» **About this exercise**
Only lines holding "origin" are needed; copy each of them from the data below.

» **Source information**
========================

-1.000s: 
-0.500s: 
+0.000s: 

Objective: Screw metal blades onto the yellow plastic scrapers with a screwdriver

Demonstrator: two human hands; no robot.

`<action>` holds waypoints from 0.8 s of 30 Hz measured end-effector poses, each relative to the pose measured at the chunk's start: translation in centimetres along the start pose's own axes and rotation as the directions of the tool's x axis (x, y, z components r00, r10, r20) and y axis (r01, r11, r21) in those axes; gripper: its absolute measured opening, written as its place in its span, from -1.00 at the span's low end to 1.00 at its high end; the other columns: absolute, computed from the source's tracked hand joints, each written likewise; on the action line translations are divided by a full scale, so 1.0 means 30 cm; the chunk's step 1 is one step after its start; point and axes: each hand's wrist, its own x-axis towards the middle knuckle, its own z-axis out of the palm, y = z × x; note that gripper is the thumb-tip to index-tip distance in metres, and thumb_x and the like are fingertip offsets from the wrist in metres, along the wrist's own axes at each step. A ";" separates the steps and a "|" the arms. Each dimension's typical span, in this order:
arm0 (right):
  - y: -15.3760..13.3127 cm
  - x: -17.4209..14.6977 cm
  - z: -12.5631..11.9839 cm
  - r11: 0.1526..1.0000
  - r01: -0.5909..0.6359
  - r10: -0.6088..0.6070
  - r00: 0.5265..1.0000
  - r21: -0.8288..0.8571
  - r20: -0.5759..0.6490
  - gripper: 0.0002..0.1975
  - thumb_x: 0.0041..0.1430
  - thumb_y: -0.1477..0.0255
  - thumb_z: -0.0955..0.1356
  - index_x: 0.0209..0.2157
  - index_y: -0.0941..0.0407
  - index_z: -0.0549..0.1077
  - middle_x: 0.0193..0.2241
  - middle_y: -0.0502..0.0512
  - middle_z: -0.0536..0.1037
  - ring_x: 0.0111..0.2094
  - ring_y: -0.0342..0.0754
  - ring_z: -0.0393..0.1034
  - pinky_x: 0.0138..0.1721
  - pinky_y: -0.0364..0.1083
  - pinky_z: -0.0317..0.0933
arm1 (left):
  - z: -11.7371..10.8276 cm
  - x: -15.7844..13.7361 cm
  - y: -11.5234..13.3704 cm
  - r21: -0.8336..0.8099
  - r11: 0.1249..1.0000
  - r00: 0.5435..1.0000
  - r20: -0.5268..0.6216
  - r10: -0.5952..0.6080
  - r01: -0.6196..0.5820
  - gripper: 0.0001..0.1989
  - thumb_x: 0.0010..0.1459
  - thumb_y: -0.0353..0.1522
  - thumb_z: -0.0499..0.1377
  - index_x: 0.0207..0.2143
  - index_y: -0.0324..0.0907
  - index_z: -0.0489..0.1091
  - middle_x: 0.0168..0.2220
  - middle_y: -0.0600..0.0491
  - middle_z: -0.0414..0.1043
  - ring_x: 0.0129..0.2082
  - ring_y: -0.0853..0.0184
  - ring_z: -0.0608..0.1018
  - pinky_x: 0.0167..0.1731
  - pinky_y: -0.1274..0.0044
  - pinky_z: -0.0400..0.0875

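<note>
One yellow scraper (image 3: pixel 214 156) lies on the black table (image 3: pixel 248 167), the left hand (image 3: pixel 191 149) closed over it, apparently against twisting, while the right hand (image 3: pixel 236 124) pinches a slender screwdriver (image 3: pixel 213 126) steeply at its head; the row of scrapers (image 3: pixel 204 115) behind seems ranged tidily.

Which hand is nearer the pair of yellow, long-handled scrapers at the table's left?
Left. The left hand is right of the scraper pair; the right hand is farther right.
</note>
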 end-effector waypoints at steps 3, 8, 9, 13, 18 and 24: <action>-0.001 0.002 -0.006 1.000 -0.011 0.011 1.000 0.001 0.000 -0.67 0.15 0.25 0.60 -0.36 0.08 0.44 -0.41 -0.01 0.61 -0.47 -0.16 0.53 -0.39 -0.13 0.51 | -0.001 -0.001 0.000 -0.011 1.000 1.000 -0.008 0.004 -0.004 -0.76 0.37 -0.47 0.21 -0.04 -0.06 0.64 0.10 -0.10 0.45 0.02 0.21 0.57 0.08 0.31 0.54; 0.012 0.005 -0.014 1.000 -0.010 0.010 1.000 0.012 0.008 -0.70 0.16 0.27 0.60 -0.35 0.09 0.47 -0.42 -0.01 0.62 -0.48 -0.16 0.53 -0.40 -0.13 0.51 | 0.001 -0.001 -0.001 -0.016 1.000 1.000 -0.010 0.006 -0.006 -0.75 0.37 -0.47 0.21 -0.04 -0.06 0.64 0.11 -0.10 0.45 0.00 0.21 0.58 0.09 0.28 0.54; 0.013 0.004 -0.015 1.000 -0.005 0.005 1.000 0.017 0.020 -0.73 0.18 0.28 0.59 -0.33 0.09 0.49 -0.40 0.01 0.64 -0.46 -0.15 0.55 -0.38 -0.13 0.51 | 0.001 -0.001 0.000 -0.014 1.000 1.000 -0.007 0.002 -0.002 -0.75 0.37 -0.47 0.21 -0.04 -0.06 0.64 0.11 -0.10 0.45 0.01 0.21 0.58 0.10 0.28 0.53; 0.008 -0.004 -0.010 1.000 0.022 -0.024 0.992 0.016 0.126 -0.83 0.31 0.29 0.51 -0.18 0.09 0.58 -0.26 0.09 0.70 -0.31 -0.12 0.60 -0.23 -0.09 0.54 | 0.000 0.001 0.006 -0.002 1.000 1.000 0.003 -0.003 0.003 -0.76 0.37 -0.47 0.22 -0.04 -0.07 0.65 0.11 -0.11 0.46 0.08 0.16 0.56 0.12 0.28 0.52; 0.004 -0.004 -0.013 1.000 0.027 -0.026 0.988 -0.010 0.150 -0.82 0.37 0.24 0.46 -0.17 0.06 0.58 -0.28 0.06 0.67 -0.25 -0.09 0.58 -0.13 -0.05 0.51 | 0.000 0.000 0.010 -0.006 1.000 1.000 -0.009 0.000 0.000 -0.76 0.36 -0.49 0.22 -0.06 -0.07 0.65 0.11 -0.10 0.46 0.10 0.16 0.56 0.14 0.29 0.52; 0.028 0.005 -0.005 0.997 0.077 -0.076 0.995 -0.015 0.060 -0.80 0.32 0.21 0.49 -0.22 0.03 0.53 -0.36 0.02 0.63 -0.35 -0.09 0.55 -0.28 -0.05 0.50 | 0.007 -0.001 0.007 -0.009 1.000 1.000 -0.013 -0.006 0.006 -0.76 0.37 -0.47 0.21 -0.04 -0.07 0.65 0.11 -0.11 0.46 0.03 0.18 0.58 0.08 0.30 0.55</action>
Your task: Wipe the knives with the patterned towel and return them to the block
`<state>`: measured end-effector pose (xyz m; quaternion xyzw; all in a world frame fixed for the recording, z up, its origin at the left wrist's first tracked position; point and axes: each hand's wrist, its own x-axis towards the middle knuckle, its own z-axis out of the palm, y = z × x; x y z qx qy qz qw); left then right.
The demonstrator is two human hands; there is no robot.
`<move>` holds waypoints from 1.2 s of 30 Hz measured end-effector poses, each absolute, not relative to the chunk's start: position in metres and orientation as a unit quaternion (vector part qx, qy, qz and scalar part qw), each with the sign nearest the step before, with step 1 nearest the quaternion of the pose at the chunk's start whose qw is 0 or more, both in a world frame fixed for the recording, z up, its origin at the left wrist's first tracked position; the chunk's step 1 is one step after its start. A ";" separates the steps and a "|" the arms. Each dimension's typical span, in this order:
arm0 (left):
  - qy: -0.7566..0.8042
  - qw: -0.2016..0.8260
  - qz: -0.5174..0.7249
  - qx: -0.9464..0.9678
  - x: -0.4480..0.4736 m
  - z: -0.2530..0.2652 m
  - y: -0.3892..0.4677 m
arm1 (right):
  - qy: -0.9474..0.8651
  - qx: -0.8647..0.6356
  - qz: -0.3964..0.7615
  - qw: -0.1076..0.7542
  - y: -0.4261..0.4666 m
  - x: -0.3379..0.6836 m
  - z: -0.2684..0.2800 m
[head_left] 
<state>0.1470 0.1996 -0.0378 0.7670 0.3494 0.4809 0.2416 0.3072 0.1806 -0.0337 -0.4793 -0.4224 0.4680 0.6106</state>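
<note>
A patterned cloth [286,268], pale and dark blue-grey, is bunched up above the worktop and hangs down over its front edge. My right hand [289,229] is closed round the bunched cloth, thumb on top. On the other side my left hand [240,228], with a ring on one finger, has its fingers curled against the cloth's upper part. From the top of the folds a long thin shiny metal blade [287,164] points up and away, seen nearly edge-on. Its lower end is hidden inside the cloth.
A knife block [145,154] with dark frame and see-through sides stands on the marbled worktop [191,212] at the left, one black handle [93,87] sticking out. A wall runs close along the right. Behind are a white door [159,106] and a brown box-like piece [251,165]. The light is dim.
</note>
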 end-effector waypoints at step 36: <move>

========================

» **Worked solution**
`<state>`: measured end-effector pose (xyz m; quaternion xyzw; all in a world frame fixed for the recording, z up, its origin at the left wrist's first tracked position; point and axes: each hand's wrist, its own x-axis towards the middle knuckle, its own z-axis out of the palm, y = z × x; x y z qx qy qz qw); left then right.
`<move>` holds waypoints from 1.2 s of 30 Hz measured end-effector poses, each absolute, not relative to the chunk's start: position in metres and orientation as a unit quaternion (vector part qx, qy, qz and scalar part qw), each with the sign nearest the step before, with step 1 nearest the quaternion of the pose at the chunk's start whose qw is 0 or more, both in a world frame fixed for the recording, z up, its origin at the left wrist's first tracked position; the chunk's step 1 is one step after its start. A ";" separates the steps and a "|" the arms. Each dimension's typical span, in this order:

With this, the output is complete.